I just started a consulting project relating to 360° VR video, and have some introductory conclusions. I am only an egg, as Robert Heinlein might say, but I thought I would share them.
First, done right, VR can be an incredibly powerful medium, capable of a level of immersion that can’t be matched in the world of “flat video,” the pejorative designation for the 2D video we watch on phones, TVs, and computer screens. The key phrase is “done right.”
Second, VR is a challenging medium with little margin for error. Where producers discuss quality of experience for flat video with terms like abandonment rate, in the VR world it’s cybersickness or nausea, which presumably generates a much stronger antipathy toward your company or brand than does a pre-roll ad.
Third, resolution is critical for effective VR video, and the numbers work against you. YouTube delivers its top-quality VR video at 4K, which sounds great until you realize that this 4K represents the entire 360° view. Devices like the Oculus Rift or HTC Vive have field of views of 110 percent, or 30 percent of the video (110/360), which means at any one time, you see only 30 percent of the horizontal pixels, or about 1200 pixels from the original 4K. The Rift and Vive have a display resolution of 1080×1200 per eye, so it’s a pretty good match, but if you deliver 2K video, you have to scale the video to double the resolution. That can cause pixelation and softness.
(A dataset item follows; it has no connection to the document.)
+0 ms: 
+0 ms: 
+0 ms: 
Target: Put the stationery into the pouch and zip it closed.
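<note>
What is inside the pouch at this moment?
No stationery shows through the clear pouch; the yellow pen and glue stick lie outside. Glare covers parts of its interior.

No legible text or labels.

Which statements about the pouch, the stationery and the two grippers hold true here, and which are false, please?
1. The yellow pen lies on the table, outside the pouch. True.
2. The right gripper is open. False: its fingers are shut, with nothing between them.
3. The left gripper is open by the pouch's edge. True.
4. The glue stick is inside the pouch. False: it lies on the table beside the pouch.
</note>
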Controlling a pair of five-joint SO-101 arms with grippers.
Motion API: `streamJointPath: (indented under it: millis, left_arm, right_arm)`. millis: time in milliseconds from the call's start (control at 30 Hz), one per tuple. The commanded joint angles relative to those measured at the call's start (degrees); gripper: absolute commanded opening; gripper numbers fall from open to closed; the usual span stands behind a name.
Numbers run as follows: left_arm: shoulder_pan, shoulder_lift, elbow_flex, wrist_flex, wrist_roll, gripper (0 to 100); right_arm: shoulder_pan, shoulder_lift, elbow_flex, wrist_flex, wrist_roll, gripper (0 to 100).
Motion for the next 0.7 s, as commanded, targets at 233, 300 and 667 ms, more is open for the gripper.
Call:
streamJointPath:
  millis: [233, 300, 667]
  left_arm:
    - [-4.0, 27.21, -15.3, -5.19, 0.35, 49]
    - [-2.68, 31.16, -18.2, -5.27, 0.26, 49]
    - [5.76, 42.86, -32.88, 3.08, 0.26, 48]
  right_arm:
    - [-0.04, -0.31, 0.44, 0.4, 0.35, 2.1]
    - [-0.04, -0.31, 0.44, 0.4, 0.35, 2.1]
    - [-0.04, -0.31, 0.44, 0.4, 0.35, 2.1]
These are the numbers for mono video, where both eyes see the same image. If you shoot stereoscopic VR, or a video for each eye, you have to pack both videos into the 4K stream, halving the resolution of each.
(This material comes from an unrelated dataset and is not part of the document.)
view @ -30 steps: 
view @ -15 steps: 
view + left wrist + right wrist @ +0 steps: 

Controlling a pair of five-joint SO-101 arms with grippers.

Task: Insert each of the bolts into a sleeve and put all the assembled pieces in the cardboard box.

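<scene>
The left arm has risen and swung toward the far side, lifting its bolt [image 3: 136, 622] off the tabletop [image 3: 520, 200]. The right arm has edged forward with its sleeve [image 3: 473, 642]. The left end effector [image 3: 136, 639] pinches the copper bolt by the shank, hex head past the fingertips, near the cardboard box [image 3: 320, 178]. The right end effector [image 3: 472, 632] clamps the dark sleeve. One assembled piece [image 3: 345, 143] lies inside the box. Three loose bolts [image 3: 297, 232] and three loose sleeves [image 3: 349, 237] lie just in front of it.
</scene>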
While field of view is your enemy from a resolution perspective, it can also be your friend. That is, since the viewer only sees what’s in the field of view at any one time, why not just send that field of view, with a lower-quality buffer around the edges to make sure there’s something to watch if the viewer quickly turns his or her head.
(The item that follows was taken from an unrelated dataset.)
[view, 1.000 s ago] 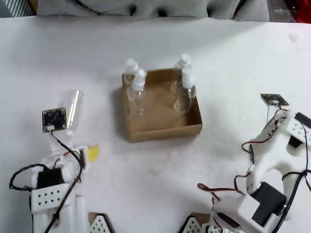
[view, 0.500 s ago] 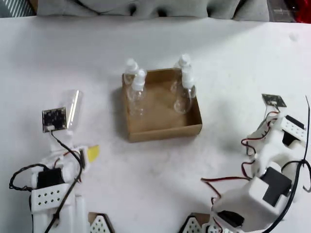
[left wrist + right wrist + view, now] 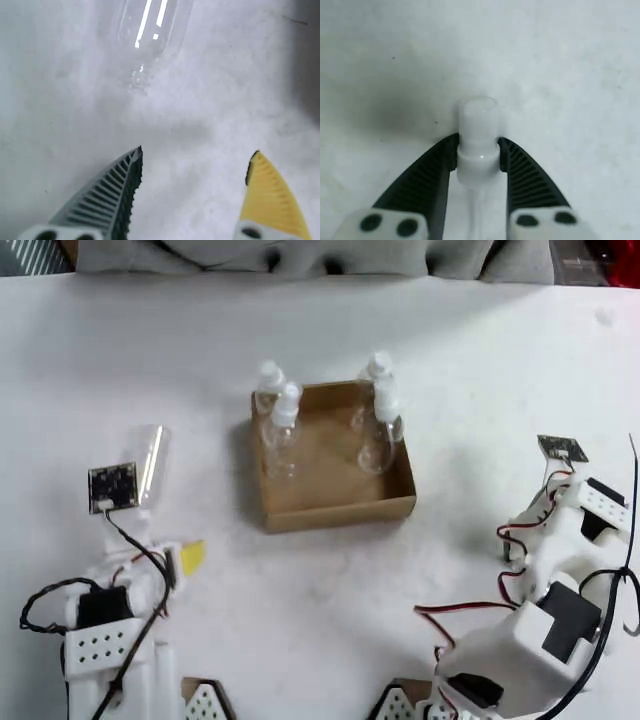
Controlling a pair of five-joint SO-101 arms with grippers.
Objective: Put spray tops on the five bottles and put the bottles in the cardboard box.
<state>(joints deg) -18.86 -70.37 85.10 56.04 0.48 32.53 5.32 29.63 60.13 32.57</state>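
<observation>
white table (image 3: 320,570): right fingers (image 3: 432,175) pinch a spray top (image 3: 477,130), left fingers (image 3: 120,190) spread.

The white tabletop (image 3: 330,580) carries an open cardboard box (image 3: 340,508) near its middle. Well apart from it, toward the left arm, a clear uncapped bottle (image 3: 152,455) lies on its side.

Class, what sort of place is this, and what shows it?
Probably a robotics workbench: two small arms with bare wiring, a white table, and a cardboard box of spray bottles.

right arm (image 3: 520,645) re-posed, upper link rolled, wrist barely shifted
</observation>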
To start, understand that the default frame for VR video is called an equirectangular layout, which is what you get when you map a sphere to a rectangle. As an example, a typical world map is an equirectangular image. There’s lots of distortion at the poles since you have to stretch them horizontally to achieve the same width as the equator. The problem with the equirectangular image is that it shows the same quality for all parts of image, even though the viewer can only see, at most, 30 percent of the image at a time.
In a blog post called “Next-Generation Video Encoding Techniques for 360° Video and VR,” two Facebook employees discussed pyramid encoding, which divides each uploaded video into 30 viewports. Each viewport contains a full-resolution version of the current viewport, plus much lower resolution detail of the rest of the original frame. Using 1-second segments, the player monitors the field of view and changes quickly with head movement. If the viewer whips her head around, she’ll see a low resolution version for a moment, but quality should quickly improve. The authors claim that this approach reduced delivered file size by 80 percent.
A different approach was described in a paper called “Viewport-Aware Adaptive 360° Video Streaming Using Tiles for Virtual Reality.” Here, the authors divided the equirectangular frame into multiple tiles that were encoded separately at declining quality, like a traditional encoding ladder. The player retrieves the highest quality rungs from the field of view, with declining quality from other segments. So the tiles directly behind the current field of view, and the poles, might be the lowest quality, with improving quality delivered closer to the current viewport. This is all managed via a DASH manifest.
I’m working out what all of this means from a compression perspective, but it’s refreshing to see such creative solutions to bandwidth-related problems.